I remember two young men that chose not to carry weapons on the battlefield. They were both Mormons that were drafted during the height of the Vietnam War and they carried the label "conscientious objector" with pride but still opted to serve the military as medics. I met them just a short while after reporting to my unit. They were serving with the First Cav. My unit had members of 1C that were tasked with maintaining the perimeter surrounding our transmitter/receiver site. While taking fire from the VC, I saw these same young men with bullets falling all around them dart out into no-man's land to retrieve soldiers who had fallen to incoming fire.

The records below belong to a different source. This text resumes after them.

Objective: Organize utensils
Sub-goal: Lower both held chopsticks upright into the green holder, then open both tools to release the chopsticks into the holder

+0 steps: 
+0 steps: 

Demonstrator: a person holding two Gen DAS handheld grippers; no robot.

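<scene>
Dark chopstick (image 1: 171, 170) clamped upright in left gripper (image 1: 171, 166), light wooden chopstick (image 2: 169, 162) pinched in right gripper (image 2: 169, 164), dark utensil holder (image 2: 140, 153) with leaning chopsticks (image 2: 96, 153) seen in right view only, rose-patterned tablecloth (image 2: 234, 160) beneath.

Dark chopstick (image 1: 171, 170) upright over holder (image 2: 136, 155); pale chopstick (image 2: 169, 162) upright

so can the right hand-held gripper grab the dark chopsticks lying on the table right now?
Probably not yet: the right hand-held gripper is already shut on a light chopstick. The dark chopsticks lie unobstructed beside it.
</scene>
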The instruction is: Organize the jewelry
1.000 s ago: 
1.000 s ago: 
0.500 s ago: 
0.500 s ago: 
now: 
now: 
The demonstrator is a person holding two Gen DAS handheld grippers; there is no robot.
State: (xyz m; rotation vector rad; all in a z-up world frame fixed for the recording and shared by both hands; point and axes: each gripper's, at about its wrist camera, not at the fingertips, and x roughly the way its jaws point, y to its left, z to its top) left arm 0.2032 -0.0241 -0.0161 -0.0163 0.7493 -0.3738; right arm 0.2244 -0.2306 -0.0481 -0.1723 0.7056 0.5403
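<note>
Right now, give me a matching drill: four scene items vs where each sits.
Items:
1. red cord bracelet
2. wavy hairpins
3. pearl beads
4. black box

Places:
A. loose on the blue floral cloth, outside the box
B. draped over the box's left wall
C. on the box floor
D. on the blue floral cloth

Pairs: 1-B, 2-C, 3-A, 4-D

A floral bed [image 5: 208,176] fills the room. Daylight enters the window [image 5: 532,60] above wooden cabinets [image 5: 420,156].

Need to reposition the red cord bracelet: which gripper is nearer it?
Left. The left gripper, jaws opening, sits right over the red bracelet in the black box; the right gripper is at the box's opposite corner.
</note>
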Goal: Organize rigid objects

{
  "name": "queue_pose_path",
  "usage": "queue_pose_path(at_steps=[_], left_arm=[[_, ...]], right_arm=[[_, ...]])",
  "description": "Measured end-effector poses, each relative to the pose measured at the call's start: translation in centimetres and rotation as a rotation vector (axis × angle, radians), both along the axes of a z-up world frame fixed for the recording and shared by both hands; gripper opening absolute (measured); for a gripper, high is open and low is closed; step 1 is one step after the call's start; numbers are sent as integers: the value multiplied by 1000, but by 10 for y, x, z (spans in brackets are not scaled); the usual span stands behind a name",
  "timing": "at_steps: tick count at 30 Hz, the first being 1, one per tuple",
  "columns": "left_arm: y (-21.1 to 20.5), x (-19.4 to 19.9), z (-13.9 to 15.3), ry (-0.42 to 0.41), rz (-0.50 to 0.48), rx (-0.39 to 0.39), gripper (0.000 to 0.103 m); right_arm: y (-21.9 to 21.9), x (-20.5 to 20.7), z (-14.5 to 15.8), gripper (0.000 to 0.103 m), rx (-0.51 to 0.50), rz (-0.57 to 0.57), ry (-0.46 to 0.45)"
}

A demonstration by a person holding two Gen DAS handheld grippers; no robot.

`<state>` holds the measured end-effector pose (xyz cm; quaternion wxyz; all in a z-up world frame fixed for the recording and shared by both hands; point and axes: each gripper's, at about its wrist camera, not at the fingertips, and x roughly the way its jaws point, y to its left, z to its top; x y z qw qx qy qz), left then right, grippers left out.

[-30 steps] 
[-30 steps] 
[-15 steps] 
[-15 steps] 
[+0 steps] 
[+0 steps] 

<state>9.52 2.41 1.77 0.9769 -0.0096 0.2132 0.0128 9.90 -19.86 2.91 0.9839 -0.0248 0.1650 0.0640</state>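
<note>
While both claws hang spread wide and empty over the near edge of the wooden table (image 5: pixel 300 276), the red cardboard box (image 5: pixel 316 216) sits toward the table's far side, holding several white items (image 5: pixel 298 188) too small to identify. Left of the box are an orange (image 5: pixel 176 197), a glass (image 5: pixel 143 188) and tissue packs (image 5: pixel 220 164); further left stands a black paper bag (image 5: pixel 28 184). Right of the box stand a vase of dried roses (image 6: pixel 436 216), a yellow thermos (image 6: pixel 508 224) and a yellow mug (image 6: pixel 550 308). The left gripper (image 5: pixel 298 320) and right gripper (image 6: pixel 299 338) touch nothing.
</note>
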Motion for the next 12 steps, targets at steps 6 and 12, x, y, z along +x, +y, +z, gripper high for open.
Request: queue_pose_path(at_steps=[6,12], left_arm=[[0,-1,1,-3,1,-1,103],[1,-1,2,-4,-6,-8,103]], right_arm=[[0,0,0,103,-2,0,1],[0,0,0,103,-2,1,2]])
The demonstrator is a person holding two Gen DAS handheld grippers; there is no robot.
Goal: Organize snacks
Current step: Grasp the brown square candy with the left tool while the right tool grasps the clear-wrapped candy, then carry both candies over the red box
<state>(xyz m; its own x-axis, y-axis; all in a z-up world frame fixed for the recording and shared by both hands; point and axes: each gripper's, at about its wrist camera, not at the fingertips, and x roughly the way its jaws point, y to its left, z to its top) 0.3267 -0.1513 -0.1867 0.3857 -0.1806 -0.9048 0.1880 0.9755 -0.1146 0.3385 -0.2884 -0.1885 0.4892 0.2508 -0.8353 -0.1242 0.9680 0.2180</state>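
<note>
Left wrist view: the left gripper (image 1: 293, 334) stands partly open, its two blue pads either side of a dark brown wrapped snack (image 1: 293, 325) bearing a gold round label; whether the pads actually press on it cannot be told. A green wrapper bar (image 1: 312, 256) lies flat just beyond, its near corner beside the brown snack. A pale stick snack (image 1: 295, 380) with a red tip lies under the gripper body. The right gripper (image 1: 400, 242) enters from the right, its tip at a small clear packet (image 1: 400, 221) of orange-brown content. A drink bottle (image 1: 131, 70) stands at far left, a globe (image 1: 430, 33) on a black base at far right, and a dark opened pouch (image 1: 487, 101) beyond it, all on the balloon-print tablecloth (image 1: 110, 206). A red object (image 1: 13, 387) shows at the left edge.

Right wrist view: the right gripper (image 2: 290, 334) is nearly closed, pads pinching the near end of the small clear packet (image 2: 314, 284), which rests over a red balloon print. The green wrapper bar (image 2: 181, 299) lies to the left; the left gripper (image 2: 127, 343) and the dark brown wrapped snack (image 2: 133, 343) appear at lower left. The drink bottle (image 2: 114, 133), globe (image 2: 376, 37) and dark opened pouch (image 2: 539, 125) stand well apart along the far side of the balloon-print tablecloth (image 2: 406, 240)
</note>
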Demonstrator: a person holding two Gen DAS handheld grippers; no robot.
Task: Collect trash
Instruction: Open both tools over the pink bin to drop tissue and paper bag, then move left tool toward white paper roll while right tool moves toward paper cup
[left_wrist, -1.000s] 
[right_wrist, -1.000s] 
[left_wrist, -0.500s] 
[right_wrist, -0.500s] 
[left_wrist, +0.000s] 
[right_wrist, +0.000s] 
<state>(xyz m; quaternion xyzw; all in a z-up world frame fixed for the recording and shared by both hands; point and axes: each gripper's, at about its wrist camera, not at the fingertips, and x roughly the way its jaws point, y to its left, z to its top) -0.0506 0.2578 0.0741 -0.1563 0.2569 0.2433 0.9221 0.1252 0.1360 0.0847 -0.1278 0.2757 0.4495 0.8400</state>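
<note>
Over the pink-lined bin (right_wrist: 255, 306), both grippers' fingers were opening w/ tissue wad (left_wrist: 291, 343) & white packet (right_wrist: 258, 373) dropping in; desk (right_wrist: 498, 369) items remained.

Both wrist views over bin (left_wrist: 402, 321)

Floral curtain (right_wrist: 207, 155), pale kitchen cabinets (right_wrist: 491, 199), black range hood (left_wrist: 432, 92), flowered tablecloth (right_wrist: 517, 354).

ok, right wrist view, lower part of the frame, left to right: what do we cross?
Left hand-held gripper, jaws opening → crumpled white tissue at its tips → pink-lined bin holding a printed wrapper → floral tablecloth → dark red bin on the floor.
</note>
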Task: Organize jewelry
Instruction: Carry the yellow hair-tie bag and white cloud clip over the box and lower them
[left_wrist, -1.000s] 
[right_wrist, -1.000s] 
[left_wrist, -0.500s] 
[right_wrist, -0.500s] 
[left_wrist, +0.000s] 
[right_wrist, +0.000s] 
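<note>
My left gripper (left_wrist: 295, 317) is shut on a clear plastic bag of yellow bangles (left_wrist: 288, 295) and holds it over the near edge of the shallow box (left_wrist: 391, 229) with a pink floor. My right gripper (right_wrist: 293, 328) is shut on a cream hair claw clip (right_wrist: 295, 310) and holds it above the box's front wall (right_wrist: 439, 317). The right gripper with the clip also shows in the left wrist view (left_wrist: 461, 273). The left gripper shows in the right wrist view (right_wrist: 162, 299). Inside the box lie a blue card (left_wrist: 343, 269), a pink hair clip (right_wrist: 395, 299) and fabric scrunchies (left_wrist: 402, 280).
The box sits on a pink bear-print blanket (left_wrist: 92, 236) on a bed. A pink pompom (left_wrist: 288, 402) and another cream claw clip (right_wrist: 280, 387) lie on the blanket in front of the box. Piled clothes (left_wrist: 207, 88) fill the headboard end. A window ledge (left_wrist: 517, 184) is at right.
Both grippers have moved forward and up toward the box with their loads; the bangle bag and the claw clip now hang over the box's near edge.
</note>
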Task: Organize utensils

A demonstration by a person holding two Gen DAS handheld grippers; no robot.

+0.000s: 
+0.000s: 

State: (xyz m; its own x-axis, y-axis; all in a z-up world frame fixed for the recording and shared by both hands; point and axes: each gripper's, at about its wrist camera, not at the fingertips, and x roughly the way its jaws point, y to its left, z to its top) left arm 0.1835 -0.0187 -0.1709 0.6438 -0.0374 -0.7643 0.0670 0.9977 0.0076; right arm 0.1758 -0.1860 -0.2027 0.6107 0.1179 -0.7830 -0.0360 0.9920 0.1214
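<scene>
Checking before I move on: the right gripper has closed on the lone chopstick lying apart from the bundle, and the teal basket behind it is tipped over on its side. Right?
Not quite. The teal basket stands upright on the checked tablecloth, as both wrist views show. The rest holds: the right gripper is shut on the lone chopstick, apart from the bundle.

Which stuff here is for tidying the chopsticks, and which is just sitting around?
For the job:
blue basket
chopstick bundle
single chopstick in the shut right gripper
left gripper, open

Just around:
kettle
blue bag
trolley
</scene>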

Time and time again they placed their lives on the line so that others might live. I would like to say that they survived their service in Vietnam but that is just one of the nightmares that destroyed so many hours of my sleep. While trying to retrieve one of my best friends, both medics were killed by a salvo of incoming mortars.

I believe that both men were nominated for the Medal of Honor but I am not positive. I was transferred shortly after this tragedy and have lost contact with members of my unit that could have answered my questions.

IF YOU EVER DECIDE TO REALLY BECOME A BATTLEFIELD MEDIC YOU COULD NOT CHOOSE ANY BETTER EXAMPLES TO EMULATE.